What is required
Would you please restate the data exactly as it stands, apart from the pictures?

══════

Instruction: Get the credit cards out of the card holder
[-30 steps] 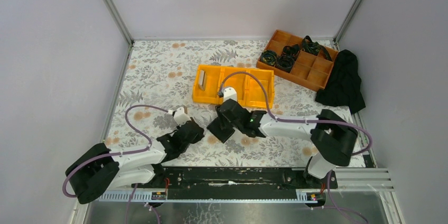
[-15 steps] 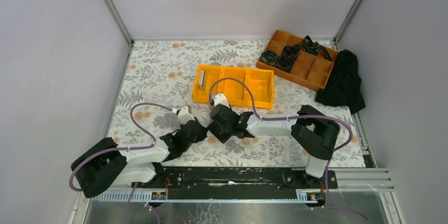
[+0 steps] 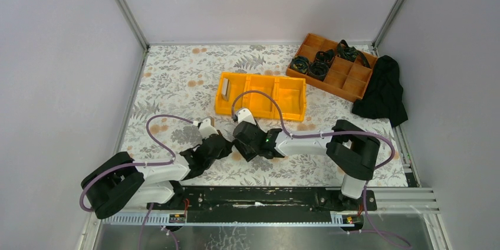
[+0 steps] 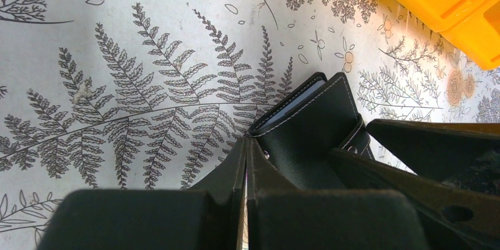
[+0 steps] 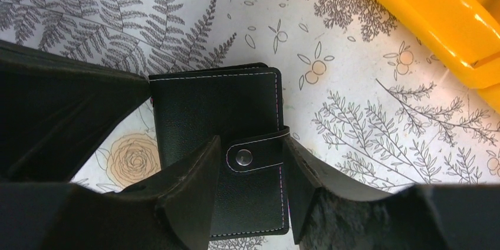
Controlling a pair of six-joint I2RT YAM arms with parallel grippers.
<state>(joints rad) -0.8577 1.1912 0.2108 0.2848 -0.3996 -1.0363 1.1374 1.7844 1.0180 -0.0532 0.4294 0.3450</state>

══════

Result of the task
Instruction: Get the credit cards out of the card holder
[-30 steps] 
[-15 steps] 
[+0 steps] 
[+0 steps] 
[+0 steps] 
Controlling a pair of six-joint I2RT YAM arms with parallel grippers.
<state>(joints rad) -0.8577 1.1912 0.2108 0.2848 -0.3996 -1.0363 1.1374 1.7844 1.0180 -0.0532 0.4294 0.3450</state>

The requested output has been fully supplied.